That is probably the last resort.  There are lots of things to try. And there are recovery programs that you can use to do read the data your self. 
What was the that in  "I tried that with the same error message"?  I don't have any information on what you are doing. Please be specific and try not to panic.  

How are you reading the card in OSX?  I need to know how it os attached, what cables and devices are involved and whether it is a CF card or SD?
If you can read the images on the camera back with the card inserted. then I think you can recover your data. 

You get the ""disc was not ejected properly" when you yank the card out of the slot without properly ejecting it first in finder. 

What kind of Mac  do you have and have you tried reading the card in another computer?


----------



## tezaten (Apr 7, 2013)

Hi Cletus, 

Thank you so much for your help! The good news is that I switch out my CF cards often and have a backup photographer with me, so I am trying not to panic! I have all of the important parts of the day intact...just missing some good guest shots, dancing shots...it's funny, no matter if it's 50 images or 1,000, the feeling is the same...I took them for a reason and I feel sick that I can't import them.

I tried going to Finder as you suggested and I get the error "The disk was not ejected properly" and it looks like my Mac is ejecting it and then recognizing it and ejecting it and then recognizing it. When the Lightroom import folder opens, I try clicking on EOS_Digital (the name Lexar card reader), it disappears again. I can see the images and it says "Preview not available for this file" in light grey...but that's only for a moment and then the card reader disappears again. I've tried shutting down, unplugging it, I've also tried importing the images onto another computer. I was able to recover about 1/4th of the images on another computer and there seems to be nothing wrong with them. 

I am reading my Lexar card with a UDMA Compact Flass SD Reader (USB 2.). It is attached to the hard drive (back of the computer) with the wire that came with it. It's a CF card. 

Yes, I can read the images on the camera back with the card inserted. A very, very few of them say "cannot playback image" and are teeny tiny. All others are fine. 

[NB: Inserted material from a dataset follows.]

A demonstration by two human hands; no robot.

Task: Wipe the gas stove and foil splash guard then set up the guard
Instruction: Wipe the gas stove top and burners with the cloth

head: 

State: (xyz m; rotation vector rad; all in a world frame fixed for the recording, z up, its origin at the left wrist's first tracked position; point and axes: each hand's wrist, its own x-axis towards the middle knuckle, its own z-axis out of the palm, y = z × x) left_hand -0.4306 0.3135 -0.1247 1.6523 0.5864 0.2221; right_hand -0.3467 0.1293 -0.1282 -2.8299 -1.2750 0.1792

I have an iMac, it's only 1 year old and it's the big one. Hope this info helps and thank you again for taking the time to help me.


----------



## tezaten (Apr 8, 2013)

Update - I've been letting it sit in the card reader in the time it took me to type the latest reply (about 3-5 mins) and I got a pop-up "The disk you inserted was not readable by this computer" with three options "initialized, ignore, eject". I ejected it since I'm not sure what to do.


----------



## tezaten (Apr 8, 2013)

I'm also trying to copy the images directly from the camera and that doesn't seem to be working either.


----------



## clee01l (Apr 8, 2013)

tezaten said:


> Yes, I can read the images on the camera back with the card inserted. A very, very few of them say "cannot playback image" and are teeny tiny. All others are fine.


 This does sound like some of the images might be corrupt on the card. One bad image may be all that it take for LR to choke on the card.


Can you try this card in a different card reader *and* on a different computer?  That would be my next suggestion.
After trying that, there is software that you can download and run that might be able to recover most of the content of the CF card.  Here is a link: http://cf_card_recovery_for_mac.en.softonic.com/mac
I've never used this software. And I have never tried to recover using a Mac, but I have done this with success on a PC with SD cards and of course different software.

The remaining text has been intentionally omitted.